Finally, the evidence does not reflect a violation of the School's promises related to I-Care. Specifically, a student who enrolls is told that they will not be subject to discipline for conduct related to their substance abuse. The conduct for which Doe was first suspended did not involve his own usage but stemmed from his attempt to assist another student in circumventing the school's drug testing program. Plaintiff is correct that his participation in this conduct first came to light when Doe gave the school access to text messages on his phone as part of the I-Care enrollment process. But the record is also clear that the school was already aware that someone had delivered a bottle of cleansing agent to the testing room. Baum Decl. at ¶ 12. It was engaged in a wide-ranging investigation involving forty students, and staff separately learned of Doe's involvement in supplying the cleansing agent from other sources. Id. at ¶ 13; Vargas Decl. at ¶ 7. At argument, Doe's counsel summarily contended that once Doe made the admission in connection with his enrollment in I-Care, the school was required to ignore information from any other source. Counsel cited no language from the contract or handbook to support such a proposition, nor any legal authority, and I note that, even in the context of constitutional law, a violation of Fourth Amendment rights is deemed harmless where the same evidence would have inevitably been discovered. See Nix v. Williams, 467 U.S. 431, 444 (1984). Doe's attempt to help another student evade detection had nothing to do with his own substance abuse and was not therefore covered by the I-Care promise of immunity. And school officials appropriately deemed the risk to fellow students had his efforts been successful to be of grave concern. Baum Decl. at ¶ 14-16.

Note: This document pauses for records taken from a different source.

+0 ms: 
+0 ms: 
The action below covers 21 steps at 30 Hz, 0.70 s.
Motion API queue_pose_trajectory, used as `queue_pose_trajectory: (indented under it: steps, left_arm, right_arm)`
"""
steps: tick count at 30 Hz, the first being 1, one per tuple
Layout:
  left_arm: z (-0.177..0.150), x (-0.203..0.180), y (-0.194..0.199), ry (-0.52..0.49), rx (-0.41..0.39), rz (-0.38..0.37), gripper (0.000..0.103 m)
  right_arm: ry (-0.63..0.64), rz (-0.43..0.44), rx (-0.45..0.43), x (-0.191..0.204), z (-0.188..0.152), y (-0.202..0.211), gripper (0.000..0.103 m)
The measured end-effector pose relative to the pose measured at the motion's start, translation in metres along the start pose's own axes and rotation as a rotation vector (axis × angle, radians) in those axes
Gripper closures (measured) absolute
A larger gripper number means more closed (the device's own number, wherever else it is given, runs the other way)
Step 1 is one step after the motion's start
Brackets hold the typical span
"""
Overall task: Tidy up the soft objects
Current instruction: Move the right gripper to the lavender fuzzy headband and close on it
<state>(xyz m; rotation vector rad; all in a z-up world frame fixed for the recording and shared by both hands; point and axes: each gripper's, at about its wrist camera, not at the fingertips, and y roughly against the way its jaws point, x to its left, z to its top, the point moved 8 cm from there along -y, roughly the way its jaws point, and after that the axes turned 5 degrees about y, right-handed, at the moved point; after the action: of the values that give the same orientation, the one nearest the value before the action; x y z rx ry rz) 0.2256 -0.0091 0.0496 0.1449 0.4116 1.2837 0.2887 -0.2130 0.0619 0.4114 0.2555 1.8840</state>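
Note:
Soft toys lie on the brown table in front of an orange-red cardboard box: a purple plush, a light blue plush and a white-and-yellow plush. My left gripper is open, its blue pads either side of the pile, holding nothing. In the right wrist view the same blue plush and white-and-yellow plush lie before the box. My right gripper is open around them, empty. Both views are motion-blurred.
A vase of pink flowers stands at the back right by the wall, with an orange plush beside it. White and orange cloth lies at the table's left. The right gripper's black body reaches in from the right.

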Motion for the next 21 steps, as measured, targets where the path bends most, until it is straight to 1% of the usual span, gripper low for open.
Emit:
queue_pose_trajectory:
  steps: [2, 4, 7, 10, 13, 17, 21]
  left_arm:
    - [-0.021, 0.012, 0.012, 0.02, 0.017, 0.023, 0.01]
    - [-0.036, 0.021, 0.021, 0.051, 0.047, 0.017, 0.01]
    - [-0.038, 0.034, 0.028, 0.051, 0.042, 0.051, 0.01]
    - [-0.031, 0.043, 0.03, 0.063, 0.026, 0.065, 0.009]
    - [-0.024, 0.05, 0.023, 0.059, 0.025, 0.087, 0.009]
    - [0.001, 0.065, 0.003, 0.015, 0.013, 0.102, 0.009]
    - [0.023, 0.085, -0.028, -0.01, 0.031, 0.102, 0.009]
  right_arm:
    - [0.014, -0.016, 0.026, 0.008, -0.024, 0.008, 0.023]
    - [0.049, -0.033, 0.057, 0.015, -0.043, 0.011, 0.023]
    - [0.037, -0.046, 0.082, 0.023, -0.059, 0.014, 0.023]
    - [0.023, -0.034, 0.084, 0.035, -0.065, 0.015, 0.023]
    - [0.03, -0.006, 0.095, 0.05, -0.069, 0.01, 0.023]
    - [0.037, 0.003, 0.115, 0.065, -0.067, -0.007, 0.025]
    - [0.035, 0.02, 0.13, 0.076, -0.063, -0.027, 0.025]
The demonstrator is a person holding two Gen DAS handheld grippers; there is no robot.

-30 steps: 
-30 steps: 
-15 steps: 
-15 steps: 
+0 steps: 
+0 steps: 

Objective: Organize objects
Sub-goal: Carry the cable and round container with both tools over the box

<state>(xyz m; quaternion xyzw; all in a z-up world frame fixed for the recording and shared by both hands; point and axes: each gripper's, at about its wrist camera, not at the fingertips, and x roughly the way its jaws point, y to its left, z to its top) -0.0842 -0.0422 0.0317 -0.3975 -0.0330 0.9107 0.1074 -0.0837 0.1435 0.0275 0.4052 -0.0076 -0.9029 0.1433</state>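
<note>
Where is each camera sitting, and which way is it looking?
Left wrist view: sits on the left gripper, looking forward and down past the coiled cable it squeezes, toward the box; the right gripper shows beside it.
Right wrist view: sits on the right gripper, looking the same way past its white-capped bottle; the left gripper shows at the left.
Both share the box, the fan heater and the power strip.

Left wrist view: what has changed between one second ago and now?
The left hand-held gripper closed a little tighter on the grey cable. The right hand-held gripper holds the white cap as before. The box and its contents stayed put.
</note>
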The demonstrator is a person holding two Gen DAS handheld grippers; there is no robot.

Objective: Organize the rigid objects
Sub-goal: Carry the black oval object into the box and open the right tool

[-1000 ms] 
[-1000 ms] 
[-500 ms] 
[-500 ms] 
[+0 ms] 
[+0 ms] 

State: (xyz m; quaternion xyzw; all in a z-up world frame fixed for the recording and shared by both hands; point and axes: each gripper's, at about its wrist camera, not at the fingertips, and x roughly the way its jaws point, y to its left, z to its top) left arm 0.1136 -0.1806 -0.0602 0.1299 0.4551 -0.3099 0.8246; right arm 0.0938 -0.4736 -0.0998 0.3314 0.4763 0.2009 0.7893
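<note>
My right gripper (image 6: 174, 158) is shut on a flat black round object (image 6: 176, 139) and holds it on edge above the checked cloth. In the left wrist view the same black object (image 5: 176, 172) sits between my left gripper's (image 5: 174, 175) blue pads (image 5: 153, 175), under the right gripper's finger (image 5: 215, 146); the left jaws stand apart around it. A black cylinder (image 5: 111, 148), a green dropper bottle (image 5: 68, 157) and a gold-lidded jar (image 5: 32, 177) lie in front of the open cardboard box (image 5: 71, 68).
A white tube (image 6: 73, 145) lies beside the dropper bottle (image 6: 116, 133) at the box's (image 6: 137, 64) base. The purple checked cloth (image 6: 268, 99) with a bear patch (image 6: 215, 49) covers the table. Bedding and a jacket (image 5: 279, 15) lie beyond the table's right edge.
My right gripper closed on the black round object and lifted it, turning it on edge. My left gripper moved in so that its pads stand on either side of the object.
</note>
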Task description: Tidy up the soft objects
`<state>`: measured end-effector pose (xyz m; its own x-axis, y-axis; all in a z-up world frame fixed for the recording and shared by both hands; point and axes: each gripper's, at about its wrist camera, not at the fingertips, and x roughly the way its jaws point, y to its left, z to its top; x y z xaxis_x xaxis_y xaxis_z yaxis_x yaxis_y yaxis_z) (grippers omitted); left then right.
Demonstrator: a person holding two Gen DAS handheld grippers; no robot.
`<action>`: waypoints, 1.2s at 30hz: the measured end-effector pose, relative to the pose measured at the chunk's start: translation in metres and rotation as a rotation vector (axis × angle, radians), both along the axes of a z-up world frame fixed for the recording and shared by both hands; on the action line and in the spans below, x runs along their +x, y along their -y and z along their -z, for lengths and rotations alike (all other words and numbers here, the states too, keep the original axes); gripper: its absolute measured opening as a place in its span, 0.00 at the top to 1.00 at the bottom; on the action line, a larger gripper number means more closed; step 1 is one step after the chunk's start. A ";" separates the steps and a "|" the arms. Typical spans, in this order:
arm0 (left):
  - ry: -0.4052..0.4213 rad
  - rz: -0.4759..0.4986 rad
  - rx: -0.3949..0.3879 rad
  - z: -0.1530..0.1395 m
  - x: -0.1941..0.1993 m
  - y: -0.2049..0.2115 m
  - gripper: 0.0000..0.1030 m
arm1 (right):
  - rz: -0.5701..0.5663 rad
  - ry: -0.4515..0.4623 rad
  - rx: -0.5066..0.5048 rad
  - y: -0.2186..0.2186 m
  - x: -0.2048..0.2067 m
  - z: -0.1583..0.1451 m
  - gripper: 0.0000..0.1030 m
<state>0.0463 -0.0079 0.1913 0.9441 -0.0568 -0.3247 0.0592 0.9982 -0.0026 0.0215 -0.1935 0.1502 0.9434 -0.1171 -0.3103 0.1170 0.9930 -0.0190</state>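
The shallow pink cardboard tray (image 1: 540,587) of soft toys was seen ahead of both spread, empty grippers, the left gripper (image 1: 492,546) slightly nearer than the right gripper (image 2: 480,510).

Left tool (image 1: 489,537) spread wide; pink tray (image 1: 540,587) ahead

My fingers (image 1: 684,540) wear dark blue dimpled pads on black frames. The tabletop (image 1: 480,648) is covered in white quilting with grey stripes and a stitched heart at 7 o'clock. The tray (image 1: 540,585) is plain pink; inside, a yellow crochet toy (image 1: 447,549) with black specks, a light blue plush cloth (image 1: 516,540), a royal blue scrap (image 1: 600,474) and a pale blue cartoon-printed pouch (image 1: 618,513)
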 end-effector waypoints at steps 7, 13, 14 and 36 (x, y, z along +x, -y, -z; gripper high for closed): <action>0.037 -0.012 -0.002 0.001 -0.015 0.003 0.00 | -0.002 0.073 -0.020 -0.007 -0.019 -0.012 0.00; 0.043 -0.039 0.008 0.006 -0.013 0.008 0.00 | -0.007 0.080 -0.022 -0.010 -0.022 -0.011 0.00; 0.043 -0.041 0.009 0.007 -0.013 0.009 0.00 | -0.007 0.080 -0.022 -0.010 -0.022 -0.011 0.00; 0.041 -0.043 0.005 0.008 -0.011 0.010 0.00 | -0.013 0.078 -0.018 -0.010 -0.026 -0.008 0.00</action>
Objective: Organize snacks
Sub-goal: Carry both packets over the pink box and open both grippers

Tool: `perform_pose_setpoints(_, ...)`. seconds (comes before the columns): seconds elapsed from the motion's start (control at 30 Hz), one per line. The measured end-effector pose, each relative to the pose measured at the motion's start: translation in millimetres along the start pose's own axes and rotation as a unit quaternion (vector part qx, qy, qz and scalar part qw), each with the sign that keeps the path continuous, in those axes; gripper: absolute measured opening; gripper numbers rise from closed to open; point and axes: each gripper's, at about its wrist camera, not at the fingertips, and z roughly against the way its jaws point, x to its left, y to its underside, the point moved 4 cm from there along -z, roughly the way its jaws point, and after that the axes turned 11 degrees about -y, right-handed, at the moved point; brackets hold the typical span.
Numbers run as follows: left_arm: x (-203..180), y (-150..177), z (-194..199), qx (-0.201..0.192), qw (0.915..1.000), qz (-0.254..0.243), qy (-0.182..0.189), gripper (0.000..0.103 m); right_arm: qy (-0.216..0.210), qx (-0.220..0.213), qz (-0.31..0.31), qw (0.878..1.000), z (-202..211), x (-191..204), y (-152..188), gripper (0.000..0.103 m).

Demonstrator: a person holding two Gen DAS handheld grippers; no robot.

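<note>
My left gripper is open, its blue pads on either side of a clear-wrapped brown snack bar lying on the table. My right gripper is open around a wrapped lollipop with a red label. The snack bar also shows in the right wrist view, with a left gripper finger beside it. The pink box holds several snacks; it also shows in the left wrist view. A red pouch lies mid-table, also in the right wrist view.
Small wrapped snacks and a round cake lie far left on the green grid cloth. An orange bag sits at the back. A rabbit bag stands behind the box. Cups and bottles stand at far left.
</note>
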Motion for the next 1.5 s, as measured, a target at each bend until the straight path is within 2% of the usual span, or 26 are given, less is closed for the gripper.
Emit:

Nor can it be said that Doe was unaware of the risk presented by virtue of his disciplinary status when he participated in the dormitory bullying. His statement to school officials after the incident reflected his knowledge that any further infraction could be grounds for dismissal. The “but for” chain of events on which he now relies is a retrospective analysis conjured by counsel.

II. Plaintiff cannot show a probability of success on his ADA claim

The ADA is applicable here because Hill constitutes a “secondary school,” and therefore a “public accommodation” under 42 U.S.C. § 12181(7)(J). It is also true that substance abuse does in some instances qualify as a disability under the ADA. 42 U.S.C. § 12210. But even if Doe succeeded in establishing that he meets the qualifications for disability under the Act, he was not dismissed because of substance abuse but rather for his participation in a bullying incident at a point in time when, by his own admission, he was not impaired because he had abstained from any drug use by virtue of his participation in I-Care. The ADA requires reasonable accommodations, but as one District Court has held, a school is “not required to compromise the integrity of the school's policies, values and/or academic requirements in order to ‘accommodate' a student's disability.” DMP v. Fay Sch. ex rel. Bd. of Trustees, 933 F.Supp.2d 214, 222 (D. Mass. 2013). Even if a student seeks to attribute misconduct to disability, and Doe does not, a school is not required to overlook behavior that merits disciplinary action. See Halpern v. Wake Forest Univ. Health Sciences, 669 F.3d 454, 465 (4th Cir. 2012).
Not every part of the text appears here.